◆ Exercise brief ◆
Every line of the entries that holds the word "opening" is to be copied.

◆ Data shown ◆
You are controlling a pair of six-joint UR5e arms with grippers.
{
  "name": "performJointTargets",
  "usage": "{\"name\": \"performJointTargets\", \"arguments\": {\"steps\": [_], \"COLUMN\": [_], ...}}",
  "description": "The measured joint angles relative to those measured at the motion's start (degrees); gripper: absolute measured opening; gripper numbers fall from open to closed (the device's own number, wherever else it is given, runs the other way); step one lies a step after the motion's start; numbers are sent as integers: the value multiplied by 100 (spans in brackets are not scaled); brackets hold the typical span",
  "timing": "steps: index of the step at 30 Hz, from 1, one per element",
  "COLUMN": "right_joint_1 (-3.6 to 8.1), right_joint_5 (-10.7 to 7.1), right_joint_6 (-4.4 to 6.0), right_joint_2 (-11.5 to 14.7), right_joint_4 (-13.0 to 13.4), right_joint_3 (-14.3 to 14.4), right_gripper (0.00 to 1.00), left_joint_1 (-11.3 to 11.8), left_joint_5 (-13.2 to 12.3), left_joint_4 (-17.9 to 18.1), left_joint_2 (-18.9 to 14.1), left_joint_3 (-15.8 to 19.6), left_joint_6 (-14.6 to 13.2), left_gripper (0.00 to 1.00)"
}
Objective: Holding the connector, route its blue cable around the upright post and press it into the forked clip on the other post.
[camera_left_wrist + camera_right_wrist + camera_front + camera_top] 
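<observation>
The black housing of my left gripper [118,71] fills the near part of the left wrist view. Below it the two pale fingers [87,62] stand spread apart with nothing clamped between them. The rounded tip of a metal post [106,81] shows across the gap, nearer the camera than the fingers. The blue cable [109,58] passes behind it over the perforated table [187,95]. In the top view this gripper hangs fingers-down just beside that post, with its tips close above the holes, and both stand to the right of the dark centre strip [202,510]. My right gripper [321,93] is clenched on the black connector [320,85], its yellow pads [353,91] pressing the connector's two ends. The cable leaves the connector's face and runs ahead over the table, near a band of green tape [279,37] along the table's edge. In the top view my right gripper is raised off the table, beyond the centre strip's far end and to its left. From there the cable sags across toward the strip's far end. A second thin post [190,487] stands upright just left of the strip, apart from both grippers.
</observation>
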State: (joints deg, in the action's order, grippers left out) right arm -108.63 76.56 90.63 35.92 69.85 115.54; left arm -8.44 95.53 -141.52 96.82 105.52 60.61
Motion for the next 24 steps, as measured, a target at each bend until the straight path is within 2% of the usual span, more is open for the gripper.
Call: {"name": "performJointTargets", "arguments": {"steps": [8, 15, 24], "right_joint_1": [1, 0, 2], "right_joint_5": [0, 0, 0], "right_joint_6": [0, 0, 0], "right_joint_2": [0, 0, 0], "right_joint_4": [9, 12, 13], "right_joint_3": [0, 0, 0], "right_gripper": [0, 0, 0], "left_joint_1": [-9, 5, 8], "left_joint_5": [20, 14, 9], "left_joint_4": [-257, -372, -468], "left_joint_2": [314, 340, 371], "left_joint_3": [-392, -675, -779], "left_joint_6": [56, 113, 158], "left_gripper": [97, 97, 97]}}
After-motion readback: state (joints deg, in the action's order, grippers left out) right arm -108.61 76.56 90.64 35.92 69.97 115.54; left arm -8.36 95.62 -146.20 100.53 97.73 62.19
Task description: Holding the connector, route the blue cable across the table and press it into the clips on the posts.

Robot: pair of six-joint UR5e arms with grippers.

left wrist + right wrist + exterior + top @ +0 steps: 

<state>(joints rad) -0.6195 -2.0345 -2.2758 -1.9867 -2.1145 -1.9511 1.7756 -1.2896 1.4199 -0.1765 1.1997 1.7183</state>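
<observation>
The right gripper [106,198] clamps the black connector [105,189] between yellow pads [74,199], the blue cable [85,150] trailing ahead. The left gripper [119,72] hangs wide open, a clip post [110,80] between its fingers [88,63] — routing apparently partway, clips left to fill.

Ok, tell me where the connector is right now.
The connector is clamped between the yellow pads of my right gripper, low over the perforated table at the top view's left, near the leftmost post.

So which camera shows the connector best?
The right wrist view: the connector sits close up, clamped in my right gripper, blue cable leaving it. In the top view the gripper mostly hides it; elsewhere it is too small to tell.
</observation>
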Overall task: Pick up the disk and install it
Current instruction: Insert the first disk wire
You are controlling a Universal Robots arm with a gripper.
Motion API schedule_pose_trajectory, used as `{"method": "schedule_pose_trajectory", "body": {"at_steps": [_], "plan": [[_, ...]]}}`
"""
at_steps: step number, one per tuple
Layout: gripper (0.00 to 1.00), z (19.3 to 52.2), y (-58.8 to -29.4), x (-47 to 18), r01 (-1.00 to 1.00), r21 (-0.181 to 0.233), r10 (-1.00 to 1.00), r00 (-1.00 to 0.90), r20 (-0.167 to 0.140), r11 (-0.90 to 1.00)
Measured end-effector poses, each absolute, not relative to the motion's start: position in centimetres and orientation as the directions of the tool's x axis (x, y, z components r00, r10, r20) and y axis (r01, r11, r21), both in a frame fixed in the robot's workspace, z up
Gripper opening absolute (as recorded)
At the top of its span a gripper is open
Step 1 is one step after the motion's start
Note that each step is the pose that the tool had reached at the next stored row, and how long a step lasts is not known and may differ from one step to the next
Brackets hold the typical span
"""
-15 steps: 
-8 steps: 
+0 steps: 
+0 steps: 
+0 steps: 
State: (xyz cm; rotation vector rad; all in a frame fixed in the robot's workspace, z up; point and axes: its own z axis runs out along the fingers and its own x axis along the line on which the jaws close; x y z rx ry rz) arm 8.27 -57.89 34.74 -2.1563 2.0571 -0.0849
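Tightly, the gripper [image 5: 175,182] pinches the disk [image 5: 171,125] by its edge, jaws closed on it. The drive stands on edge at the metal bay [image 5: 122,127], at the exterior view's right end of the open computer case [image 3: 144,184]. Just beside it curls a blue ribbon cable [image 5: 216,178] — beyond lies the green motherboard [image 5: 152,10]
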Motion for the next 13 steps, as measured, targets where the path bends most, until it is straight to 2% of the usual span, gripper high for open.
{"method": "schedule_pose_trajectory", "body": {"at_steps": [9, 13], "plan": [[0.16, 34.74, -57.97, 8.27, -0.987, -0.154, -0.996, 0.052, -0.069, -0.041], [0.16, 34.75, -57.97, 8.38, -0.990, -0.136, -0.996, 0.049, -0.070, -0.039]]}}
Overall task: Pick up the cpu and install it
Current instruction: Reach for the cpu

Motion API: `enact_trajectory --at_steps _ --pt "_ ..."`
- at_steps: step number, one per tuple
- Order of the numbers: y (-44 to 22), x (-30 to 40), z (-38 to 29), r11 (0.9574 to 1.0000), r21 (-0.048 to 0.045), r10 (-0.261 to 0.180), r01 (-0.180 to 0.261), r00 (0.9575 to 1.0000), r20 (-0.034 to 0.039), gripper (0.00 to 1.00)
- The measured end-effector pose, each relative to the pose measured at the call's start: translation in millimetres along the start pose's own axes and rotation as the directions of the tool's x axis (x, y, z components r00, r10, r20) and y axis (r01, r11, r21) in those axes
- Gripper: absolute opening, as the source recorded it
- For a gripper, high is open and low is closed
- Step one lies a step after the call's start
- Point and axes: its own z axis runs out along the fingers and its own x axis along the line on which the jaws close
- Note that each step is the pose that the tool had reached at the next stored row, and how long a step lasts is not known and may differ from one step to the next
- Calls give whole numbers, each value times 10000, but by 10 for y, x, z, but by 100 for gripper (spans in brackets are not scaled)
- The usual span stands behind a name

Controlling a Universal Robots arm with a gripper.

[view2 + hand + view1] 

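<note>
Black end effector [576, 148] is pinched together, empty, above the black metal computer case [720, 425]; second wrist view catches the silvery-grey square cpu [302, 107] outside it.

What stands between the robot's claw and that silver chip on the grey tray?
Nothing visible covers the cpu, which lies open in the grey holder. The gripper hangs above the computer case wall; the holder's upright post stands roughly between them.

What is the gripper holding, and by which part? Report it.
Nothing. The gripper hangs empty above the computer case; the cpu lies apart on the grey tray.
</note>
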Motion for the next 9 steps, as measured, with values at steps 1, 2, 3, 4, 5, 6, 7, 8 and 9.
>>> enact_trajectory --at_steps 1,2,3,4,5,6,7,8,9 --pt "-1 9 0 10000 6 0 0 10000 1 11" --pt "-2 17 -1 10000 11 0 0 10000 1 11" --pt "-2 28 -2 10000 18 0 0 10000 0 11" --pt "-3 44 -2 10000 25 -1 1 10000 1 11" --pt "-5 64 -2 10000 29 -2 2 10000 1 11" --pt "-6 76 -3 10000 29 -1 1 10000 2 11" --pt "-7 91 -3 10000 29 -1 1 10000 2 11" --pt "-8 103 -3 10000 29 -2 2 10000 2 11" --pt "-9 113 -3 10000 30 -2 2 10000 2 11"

◆ Response ◆
  "description": "The measured joint angles relative to those measured at the motion's start (degrees); gripper: absolute measured opening; gripper numbers fall from open to closed (the device's own number, wherever else it is given, runs the other way); step one lies a step after the motion's start; numbers are sent as integers: the value multiplied by 100 (spans in brackets are not scaled); brackets hold the typical span",
Gripper opening absolute (as recorded)
- Gripper: absolute opening, as the source recorded it

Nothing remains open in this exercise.